Avin Mimosa appeared shorty afterwards, leading a rather dirty-looking Daggs Doyel (at a respectable distance.)
“Whoof – what have you been up to, Daggs?" said O'Braian. "You look in a worse state than Lefty, and he's half dead. And what's that smell?“
“Ach – the daft bastard thought he'd break me by giving me demeaning work, like I was some dominance-obsessed herd animal. Takes more than a bit of dirty work to break my spirit.”
“Aye, you've never been one to care what other people think of you. What did he have you doing?”
“Cleaning the latrines. Have you seen how much shite comes out of a buffalo provolve?”
"I don't have to see it - I can smell it," O'Braian smirked.
Under their feet the habitat shook, gently, then began a slow, wavelike motion that was unfamiliar.
“If cyber-Muligan were around, I expect he'd tell us exactly what all that was about,” said the human half of that team.
“I'm not a cyborg, but I think I can guess,” said Mimosa. "This palace is quite a massive object to construct inside a rotating habitat. Puts it out of balance. Have you wondered at all what might be on the other side of the ring, acting as a counterbalance?”
“Some sort of escape craft, I guess,” hu-Mulligan said.
In confirmation the Machine Elf projected a moving image into thin air, just above her head but at chest height to everyone else. "This is an external view of the habitat, relayed from the Space-watch guys." A small, bright, accelerating spark moved steadily away from the massive disk of Ivonya-Ngaia habitat towards deep space.

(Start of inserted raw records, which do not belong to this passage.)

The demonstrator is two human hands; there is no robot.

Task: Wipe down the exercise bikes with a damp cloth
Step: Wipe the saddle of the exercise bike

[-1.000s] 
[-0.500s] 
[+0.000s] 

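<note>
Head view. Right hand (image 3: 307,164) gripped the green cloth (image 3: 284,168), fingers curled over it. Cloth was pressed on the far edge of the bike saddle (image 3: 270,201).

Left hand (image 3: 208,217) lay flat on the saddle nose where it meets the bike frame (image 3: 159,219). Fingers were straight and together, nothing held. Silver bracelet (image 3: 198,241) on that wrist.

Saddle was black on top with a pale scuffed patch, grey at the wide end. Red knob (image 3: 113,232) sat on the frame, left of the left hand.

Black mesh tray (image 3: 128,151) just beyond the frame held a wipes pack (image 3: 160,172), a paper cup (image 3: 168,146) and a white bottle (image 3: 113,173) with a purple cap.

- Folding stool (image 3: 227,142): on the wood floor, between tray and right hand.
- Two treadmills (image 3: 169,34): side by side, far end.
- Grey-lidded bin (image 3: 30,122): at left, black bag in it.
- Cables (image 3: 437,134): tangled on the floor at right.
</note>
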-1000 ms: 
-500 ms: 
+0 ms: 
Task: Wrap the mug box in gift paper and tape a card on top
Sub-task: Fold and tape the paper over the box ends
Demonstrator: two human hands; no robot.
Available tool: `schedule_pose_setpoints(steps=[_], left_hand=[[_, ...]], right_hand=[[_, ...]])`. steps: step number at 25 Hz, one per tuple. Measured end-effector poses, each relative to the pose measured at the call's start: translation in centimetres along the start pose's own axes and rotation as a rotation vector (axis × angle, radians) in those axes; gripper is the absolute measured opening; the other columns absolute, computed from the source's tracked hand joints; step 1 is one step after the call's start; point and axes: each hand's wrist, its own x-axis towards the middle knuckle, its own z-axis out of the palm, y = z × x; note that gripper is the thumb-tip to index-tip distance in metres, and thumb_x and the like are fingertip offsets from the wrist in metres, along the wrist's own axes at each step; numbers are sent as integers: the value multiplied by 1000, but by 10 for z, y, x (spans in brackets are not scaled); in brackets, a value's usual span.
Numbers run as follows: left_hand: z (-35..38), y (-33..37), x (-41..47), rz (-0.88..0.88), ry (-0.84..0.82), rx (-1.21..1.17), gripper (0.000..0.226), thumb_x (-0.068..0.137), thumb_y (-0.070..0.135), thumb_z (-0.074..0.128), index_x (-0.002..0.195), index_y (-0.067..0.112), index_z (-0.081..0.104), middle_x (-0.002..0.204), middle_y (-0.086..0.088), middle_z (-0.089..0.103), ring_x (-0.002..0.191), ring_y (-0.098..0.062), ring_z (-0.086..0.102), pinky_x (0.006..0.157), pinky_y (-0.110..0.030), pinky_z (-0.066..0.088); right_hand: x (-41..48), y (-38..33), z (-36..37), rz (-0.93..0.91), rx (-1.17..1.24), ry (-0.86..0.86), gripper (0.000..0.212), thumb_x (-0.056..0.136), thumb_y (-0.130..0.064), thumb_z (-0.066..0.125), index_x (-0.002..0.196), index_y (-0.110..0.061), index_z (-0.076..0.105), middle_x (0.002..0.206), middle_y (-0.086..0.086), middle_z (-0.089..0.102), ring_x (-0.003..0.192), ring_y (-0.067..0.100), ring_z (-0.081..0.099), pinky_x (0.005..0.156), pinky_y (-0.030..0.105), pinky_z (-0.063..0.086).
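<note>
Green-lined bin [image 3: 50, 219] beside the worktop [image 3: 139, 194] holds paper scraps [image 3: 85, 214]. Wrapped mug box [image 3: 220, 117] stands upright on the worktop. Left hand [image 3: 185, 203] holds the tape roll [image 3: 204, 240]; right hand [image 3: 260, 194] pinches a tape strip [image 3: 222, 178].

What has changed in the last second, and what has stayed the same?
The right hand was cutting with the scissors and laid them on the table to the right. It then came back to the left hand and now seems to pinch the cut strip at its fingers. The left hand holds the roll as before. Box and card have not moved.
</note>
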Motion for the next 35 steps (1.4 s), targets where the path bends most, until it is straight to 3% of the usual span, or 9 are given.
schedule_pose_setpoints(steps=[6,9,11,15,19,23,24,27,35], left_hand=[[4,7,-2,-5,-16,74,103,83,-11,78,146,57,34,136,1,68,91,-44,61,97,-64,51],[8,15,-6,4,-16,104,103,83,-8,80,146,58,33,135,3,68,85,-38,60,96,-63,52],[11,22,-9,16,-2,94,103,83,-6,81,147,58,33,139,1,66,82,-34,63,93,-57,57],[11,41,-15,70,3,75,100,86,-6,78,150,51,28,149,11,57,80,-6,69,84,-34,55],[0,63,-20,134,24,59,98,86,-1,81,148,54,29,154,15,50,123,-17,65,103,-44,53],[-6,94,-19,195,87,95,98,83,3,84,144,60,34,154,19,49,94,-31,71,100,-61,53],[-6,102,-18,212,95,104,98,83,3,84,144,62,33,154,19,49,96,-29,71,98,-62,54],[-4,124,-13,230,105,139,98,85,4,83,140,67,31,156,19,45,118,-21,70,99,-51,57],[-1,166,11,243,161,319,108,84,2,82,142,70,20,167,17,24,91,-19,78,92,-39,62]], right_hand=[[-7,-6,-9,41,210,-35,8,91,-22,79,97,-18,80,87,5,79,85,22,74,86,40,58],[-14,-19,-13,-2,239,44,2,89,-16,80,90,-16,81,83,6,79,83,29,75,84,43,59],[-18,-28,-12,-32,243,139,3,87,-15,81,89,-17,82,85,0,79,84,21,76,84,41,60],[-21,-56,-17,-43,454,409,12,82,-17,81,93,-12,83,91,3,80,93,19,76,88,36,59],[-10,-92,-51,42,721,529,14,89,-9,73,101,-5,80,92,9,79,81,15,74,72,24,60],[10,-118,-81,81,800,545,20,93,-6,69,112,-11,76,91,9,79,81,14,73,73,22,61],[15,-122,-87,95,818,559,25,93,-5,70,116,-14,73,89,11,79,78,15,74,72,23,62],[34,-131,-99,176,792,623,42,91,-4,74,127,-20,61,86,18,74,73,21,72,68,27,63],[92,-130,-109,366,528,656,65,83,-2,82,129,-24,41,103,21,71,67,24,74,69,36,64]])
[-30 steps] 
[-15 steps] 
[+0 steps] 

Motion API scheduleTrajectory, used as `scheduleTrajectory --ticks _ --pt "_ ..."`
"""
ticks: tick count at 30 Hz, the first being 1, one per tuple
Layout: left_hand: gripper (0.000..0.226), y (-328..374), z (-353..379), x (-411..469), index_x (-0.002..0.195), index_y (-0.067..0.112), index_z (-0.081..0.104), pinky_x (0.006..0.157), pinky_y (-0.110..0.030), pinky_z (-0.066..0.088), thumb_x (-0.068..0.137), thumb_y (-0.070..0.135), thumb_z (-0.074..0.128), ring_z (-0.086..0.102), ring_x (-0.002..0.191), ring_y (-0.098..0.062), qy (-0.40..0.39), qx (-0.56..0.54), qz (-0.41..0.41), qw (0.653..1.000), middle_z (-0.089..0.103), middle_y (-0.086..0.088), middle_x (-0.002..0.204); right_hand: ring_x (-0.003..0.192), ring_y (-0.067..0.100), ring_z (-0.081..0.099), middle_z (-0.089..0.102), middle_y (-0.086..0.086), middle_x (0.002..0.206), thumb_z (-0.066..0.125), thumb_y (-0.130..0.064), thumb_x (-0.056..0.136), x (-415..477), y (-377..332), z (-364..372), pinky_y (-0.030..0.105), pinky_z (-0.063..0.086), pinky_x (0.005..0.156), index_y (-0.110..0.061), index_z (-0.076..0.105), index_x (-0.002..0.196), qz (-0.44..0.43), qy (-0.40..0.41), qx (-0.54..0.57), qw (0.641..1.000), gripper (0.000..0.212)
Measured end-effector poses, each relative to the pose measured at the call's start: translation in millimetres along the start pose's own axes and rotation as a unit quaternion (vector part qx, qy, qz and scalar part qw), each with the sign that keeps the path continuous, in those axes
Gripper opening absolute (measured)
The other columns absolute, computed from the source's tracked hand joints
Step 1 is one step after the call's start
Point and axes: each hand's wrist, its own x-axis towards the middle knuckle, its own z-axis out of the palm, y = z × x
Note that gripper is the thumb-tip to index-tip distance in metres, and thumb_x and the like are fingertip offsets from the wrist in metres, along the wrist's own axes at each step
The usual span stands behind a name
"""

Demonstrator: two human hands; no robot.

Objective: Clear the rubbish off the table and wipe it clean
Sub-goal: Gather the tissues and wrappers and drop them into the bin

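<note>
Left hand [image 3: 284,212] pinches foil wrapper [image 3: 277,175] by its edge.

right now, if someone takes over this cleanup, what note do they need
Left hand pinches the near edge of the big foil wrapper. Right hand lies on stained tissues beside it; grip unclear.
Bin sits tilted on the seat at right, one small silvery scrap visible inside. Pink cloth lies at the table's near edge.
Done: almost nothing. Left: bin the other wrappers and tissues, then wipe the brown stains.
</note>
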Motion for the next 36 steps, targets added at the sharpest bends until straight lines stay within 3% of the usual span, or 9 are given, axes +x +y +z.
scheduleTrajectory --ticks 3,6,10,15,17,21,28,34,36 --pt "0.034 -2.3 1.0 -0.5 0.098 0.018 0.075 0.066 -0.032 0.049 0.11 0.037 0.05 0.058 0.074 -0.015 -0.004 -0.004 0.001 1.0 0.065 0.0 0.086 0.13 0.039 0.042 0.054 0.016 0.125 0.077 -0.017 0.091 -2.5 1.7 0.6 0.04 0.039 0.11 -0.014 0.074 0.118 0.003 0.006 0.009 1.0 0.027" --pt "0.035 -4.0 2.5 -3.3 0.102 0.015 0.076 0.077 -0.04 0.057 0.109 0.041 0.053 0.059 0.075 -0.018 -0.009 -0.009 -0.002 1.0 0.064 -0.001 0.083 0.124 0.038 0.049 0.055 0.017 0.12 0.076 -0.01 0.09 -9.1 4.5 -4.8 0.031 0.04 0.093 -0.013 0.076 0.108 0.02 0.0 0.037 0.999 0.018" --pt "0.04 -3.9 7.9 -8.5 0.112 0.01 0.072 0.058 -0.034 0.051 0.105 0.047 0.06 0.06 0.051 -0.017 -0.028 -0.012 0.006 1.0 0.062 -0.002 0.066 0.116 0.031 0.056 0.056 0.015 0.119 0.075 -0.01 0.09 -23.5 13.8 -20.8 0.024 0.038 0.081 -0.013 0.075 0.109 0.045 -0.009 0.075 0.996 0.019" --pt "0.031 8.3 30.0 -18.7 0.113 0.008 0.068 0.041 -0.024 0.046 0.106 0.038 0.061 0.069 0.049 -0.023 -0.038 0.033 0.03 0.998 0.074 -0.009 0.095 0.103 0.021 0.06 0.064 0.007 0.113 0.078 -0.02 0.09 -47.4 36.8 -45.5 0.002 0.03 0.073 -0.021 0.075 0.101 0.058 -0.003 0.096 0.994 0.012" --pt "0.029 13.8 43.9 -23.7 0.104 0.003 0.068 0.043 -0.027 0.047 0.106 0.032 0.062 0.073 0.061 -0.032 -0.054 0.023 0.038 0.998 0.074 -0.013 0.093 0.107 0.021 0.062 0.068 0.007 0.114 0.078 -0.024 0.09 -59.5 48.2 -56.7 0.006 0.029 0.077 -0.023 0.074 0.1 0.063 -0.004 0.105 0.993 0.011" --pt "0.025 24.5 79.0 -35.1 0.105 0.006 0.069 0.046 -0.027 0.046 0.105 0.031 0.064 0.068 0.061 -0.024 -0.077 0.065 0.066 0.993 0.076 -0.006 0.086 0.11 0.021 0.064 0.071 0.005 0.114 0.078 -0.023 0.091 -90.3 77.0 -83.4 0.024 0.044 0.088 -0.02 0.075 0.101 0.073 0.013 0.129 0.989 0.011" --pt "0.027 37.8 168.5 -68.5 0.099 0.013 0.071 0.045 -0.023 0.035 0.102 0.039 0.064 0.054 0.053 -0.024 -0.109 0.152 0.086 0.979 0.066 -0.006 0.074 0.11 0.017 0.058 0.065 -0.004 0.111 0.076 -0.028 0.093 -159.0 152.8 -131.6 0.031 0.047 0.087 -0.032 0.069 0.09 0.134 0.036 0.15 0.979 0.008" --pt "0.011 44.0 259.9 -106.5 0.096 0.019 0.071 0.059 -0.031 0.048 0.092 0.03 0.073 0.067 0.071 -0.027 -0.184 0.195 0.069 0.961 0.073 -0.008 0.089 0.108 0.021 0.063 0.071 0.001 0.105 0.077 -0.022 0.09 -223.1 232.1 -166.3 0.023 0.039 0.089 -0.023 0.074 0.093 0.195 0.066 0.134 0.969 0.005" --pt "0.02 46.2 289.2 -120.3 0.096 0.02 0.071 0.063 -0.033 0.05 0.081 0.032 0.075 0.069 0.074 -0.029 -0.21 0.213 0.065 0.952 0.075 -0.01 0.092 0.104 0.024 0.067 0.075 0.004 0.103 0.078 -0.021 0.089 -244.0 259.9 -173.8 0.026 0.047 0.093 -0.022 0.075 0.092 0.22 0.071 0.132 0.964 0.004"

“He's getting away!" shouted Doyel. "Just let me contact some of my pals in Space-watch; I'd like to see how his ship stands up against an x-ray missile. Teach him to make me shovel dung.”
Muligan raised his single arm in placation.
“No, let him go. Perhaps he'll pass the message back to his Indian Elephant cronies that we aren't such a pushover after all. At the very least we don't want to give them a pretext for an attack.”
The bright escape craft grew even brighter as it engaged its main drive, then receded at a respectable pace. A thoughtful touch, Muligan thought; if Erinle had accelerated away under full power from the get-go, the radiation could have poisoned half the habitat. Perhaps he wants to come back one day. Probably find a few friends when he did, knowing this lot. Have to keep an eye out for him.